Alex MacDonald

Personal information
- Full name: Alexandra Louise MacDonald
- Born: 3 October 1991 (age 34) Kingston upon Thames, Greater London, England
- Batting: Left-handed
- Bowling: Right-arm medium
- Role: All-rounder

Domestic team information
- 2008–2014: Gloucestershire
- 2014–2015: Yorkshire
- 2016: Staffordshire
- 2016: Loughborough Lightning
- 2017: Gloucestershire
- 2019–2021: Yorkshire
- 2020–2021: Northern Diamonds
- 2021: North Representative XI
- 2022: Lincolnshire

Career statistics
| Competition | WLA | WT20 |
| Matches | 65 | 53 |
| Runs scored | 1,705 | 856 |
| Batting average | 37.06 | 23.78 |
| 100s/50s | 2/11 | 0/6 |
| Top score | 117* | 71* |
| Balls bowled | 1,958 | 816 |
| Wickets | 44 | 34 |
| Bowling average | 21.65 | 20.47 |
| 5 wickets in innings | 1 | 0 |
| 10 wickets in match | 0 | 0 |
| Best bowling | 5/12 | 4/17 |
| Catches/stumpings | 26/– | 16/– |
- Source: CricketArchive, 8 October 2022

= Alex MacDonald (cricketer) =

English cricketer

Alexandra Louise MacDonald (born 3 October 1991) is an English cricketer who plays as an all-rounder, batting left-handed and bowling right-arm medium. She has played domestic cricket for Gloucestershire, Staffordshire, Yorkshire, North Representative XI, Lincolnshire and Northern Diamonds.

==Early life==
MacDonald was born on 3 October 1991 in Kingston upon Thames, Greater London.

==Domestic career==
===County cricket===
MacDonald made her county debut in 2008, for Gloucestershire against Dorset, in which she scored 34 in a 216 run victory. She took her maiden county five-wicket haul a year later, taking 5/12 against Dorset, as well as scoring her first county half-century the same season, with 59 against Wiltshire. She played for Gloucestershire until the 2014 season, with her best season coming in 2013, when she hit 468 runs in the County Championship, the third highest overall, with 1 century and 4 half-centuries.

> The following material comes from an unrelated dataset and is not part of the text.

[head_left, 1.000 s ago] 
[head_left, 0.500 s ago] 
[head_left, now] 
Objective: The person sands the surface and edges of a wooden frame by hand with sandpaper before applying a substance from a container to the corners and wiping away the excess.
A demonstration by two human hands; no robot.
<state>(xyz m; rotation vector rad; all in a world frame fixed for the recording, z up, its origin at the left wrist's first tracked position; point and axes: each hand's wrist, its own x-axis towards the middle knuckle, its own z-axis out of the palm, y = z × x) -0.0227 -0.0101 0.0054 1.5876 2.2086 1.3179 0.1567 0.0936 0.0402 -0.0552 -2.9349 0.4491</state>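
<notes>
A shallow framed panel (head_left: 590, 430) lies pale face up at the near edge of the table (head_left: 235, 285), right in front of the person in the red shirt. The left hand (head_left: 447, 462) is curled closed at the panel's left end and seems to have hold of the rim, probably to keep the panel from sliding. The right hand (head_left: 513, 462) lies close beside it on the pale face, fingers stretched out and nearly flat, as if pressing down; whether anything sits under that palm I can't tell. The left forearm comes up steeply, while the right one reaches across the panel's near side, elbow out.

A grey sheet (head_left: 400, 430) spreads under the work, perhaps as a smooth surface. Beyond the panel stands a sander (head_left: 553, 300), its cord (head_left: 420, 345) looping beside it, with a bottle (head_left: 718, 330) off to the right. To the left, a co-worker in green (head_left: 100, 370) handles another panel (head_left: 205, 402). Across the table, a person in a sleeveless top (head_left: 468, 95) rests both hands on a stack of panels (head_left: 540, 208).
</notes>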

MacDonald played for Yorkshire in the 2014 Women's Twenty20 Cup, and was their leading run-scorer in the competition, with 193 runs including her Twenty20 high score of 71*. She also played one match for Gloucestershire in the 2014 Women's County Championship, in which she hit her highest List A score, of 117*. She played one more season for Yorkshire, in 2015, in which she took 4/28 in a match against Surrey.

In 2016, MacDonald played one season for Staffordshire, in which she was most successful in the 2016 Women's Twenty20 Cup, scoring 99 runs at an average of 24.75. In 2017, she returned to Gloucestershire for one match, in which she hit 81 against Essex.

After a season's break, MacDonald returned to Yorkshire for the 2019 season, and was most successful with the ball in the Twenty20 Cup, taking 8 wickets at an average of 7.62. In 2021, MacDonald was named as part of the Yorkshire contingent of the North Representative XI squad for the Twenty20 Cup, as well as playing one match for Yorkshire. She hit one half-century for the North Representative XI, scoring 50 to help her side to a 5 wicket victory over North East Warriors. In 2022, she joined Lincolnshire for the Twenty20 Cup, scoring 56* in the second of two matches she played for the side that season.

===Regional cricket===
MacDonald was also in the Loughborough Lightning squad for the 2016 Women's Cricket Super League, but did not play a match.

In 2020, MacDonald played for Northern Diamonds in the Rachael Heyhoe Flint Trophy. She appeared in seven matches as the side reached the final, scoring 122 runs at an average of 20.33 and taking 4 wickets at an average of 20.25. Her high score for the side came in a match against North West Thunder, in which she scored 92 to bring the team within one win of the final. In 2021, she played seven matches for the side across the Rachael Heyhoe Flint Trophy and the Charlotte Edwards Cup, with a high score of 39. She also took 9 wickets in the Charlotte Edwards Cup, including her Twenty20 best bowling figures of 4/17, taken against Western Storm.